### Material provided
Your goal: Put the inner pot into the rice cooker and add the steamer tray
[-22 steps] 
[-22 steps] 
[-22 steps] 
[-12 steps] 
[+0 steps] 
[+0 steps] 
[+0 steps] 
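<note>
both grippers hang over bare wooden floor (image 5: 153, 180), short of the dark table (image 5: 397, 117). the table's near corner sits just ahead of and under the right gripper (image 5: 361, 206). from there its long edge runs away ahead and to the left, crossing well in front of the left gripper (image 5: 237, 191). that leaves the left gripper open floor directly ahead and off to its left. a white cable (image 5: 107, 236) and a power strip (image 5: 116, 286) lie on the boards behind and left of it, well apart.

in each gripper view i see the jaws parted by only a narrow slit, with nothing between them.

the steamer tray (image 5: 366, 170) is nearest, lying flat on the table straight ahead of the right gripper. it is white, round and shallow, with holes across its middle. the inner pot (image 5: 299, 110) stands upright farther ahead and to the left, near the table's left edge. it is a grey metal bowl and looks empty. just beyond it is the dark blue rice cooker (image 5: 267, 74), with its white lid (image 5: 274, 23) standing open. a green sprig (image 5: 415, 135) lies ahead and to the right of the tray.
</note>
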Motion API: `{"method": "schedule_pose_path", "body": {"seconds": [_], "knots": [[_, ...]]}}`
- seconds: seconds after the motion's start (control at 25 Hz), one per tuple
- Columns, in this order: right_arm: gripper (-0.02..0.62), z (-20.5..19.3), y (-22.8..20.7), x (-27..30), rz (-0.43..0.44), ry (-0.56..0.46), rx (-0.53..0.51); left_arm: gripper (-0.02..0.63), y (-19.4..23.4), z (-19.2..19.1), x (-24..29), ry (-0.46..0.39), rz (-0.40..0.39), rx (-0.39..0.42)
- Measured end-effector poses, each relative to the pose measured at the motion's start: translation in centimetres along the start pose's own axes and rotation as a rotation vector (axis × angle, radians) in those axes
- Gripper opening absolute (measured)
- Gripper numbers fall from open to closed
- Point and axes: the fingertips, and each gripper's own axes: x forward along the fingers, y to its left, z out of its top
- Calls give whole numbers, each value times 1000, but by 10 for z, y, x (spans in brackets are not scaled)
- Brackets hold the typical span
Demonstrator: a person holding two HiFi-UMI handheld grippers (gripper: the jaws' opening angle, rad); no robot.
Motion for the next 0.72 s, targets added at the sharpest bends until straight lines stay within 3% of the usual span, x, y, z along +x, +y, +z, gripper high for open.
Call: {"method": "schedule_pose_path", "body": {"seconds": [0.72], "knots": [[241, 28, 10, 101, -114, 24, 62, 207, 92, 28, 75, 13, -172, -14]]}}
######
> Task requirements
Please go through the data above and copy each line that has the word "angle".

> Answer section
- Measured end-effector poses, each relative to the pose measured at the motion's start: translation in centimetres along the start pose's own axes and rotation as a rotation vector (axis × angle, radians) in those axes
Demonstrator: a person holding two HiFi-UMI handheld grippers (gripper: the jaws' opening angle, rad); no robot.

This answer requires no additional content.